Когда моему пациенту пришел букет цветов лично от Альберта Шпеера, рейхсминистра вооружений и военного производства, я поняла, почему другие сестры были так рады отказаться от ухода за этим больным. Работать с высокопоставленными членами партии было слишком опасно. Любой недочет – упавшее судно, разлитый стакан воды – мог подставить тебя под удар. А что, если я слишком быстро его переворачивала, слишком неаккуратно мыла, кормила его слишком горячим, слишком холодным или слишком соленым супом? А что, Господи боже мой, если у него будет новый удар? Что, если он умрет, когда я за него отвечаю?
Трясясь от ужаса при одной мысли о том, сколько всего можно сделать не так, как надо, я изо всех сил старалась не допустить ни одной ошибки. Естественно, промышленник был мной крайне доволен.
«Вы прекрасно работаете, сестра Маргарете, – сказал он мне однажды во время купания, – похоже, несмотря на юность, вы успели обзавестись незаурядным опытом».
«О нет, сэр, – ответила я очень тихо, – я только что закончила курсы. Я просто делаю то, чему меня научили».
«И вы никогда раньше не имели дела с последствиями апоплексии…»
«Нет, сэр».
«Удивительно».
С каждым днем он все лучше двигался и все четче разговаривал. Вероятно, быстрое восстановление очень его радовало, поскольку он почти всегда находился в прекрасном настроении.
«Скажите, сестра Маргарете, – поинтересовался он во время массажа стоп, – что жители Брандербурга думают о войне?»
«О, я понятия не имею, сэр».
«Но ведь какие-то разговоры вы наверняка слышали… Мне интересно, что думают люди. Что говорят о норме мяса?»
«Она весьма щедра».
«Что говорят о новостях из Италии?»
Могла ли я признаться, что знаю о высадке солдат Коалиции? Должна ли я об этом знать? Могла ли я об этом не знать? «Все уверены, что англичане вскоре будут повержены, сэр».
«Может, вы знаете кого-нибудь, чей жених сражается на Восточном фронте? О чем пишут солдаты?»
«Солдаты совсем не пишут о битвах, сэр, они не хотят, чтобы мы беспокоились, а еще они боятся написать какую-нибудь важную информацию, ведь почту могут перехватить враги. Тогда все их товарищи будут в опасности».
«Вы слышали рассказы о каннибализме русских? Как они поедают своих детей?»
«Да, сэр».
«Вы в это верите?»
Я решила рискнуть. «Многие верят, сэр. Но мне кажется, что, если бы русские ели своих детей, русских было бы гораздо меньше, чем сейчас».
Он рассмеялся. В глазах этого вежливого человека светился ум и юмор. Он даже напомнил мне моего дедушку, о котором я когда-то давно заботилась после апоплексии… Очень давно, в прошлой жизни. Я немного расслабилась и вела себя уже не так осторожно.
«Как вы думаете, сестра, чем фюрер мог бы порадовать своих граждан? Как вы считаете?»

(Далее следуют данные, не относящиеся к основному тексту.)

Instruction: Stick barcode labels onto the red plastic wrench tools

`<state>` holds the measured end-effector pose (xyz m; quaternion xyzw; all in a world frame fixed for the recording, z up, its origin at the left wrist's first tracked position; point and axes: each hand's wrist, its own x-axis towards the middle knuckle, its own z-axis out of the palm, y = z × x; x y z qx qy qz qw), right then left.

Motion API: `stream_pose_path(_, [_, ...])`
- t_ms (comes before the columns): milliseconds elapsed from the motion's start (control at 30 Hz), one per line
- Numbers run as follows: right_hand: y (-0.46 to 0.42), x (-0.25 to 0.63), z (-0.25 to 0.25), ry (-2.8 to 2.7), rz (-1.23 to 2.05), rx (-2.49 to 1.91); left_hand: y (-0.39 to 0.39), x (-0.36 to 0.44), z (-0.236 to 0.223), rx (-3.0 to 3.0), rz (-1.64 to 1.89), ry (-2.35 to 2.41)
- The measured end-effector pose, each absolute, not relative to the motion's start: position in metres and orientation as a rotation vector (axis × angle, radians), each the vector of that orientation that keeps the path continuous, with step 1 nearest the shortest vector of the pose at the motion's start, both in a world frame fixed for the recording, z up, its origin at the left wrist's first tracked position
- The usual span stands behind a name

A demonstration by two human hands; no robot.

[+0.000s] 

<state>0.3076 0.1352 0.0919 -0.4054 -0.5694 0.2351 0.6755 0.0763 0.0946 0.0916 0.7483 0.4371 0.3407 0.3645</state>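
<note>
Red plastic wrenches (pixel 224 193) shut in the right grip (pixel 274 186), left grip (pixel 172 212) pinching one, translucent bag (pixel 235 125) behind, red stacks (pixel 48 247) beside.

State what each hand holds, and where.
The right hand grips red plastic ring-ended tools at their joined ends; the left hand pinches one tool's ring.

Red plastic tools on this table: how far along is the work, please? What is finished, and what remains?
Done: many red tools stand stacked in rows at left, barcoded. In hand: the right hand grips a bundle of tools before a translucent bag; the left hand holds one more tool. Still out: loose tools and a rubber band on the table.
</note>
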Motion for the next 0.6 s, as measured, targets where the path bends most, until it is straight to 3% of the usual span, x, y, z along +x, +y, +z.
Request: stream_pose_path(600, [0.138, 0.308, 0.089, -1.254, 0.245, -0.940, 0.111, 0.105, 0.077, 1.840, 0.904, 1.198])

«Мой жених говорит, что фюрер любит Германию как свою жену, и именно поэтому он не женат, и что он готов на все, чтобы граждане Германии были счастливы. Если вы можете с ним поговорить, сэр, скажите фюреру, что мы были бы счастливы, если бы нам прислали немного лука».
Это очень его повеселило. «Вы прекрасное лекарство, Маргарете. Вы прямая и добрая девушка, образец немецкой женственности. Скажите, ваш жених сейчас на фронте?»
«Пока нет, сэр. Он многое умеет и сейчас готовит для Люфтваффе новые самолеты».
«О, замечательно, – одобрил он, – мои сыновья тоже отличные молодые люди, они хорошо себя проявили». Он показал мне фото своих высоких, красивых сыновей в униформе и гордо рассказал, что они стали важными людьми в нацистской партии.
«Легко быть кардиналом, – сказала я, – когда твой кузен – Папа римский».
Он прекратил хвастаться и пристально на меня посмотрел. «А вы не такая уж простая девушка, – сказал он, – вы весьма умная женщина. Где вы учились?»
Я вся напряглась. Во рту пересохло.
«Так говорила моя бабушка, – объяснила я, перевернув его, чтобы обмыть спину, – просто семейная поговорка».